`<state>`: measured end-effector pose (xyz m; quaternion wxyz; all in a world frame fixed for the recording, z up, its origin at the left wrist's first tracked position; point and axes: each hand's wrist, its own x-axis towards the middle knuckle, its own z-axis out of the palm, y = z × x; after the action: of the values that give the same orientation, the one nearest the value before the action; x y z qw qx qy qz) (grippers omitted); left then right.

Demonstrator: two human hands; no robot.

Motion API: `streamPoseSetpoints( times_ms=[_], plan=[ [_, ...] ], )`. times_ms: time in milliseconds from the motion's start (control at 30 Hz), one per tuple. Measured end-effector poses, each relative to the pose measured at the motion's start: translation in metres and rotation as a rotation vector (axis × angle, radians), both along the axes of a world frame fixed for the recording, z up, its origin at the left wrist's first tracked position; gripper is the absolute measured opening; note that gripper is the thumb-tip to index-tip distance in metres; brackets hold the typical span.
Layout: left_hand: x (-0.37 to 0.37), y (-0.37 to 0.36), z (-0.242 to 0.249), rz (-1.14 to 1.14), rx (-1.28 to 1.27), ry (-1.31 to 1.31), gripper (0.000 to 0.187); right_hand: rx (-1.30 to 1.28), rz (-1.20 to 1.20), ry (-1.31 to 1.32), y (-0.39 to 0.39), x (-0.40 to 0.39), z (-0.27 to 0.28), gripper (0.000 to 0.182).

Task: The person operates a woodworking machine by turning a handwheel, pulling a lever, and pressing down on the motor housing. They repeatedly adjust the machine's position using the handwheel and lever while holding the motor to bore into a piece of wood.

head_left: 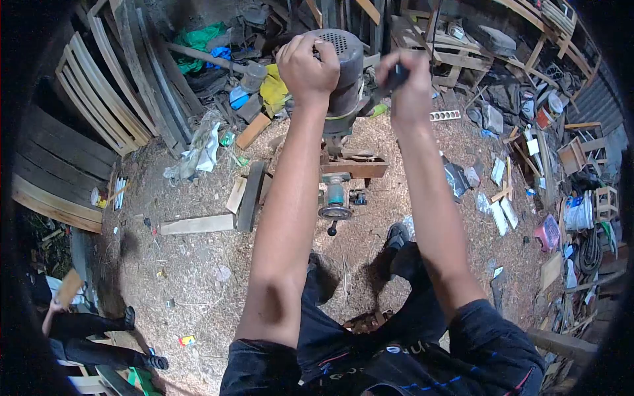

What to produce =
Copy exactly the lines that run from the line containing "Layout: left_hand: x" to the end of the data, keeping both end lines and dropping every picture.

Problem solution =
Layout: left_hand: x (-0.37 to 0.37), y (-0.37 to 0.36), z (-0.242 to 0.249), rz (-1.14 to 1.14), rx (-1.28 to 1.27), ry (-1.31 to 1.31), gripper (0.000 to 0.187); right_hand: rx (-1.30 to 1.28), rz (-1.20 to 1.20), ry (-1.31 to 1.32), y (-0.39 to 0.39), x (-0.40 to 0.39), z (-0.27 to 0.28), gripper (0.000 to 0.182).

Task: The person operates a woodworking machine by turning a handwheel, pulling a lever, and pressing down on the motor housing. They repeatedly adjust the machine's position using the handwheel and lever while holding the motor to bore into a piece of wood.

head_left: 

That is the complete output for this exercise.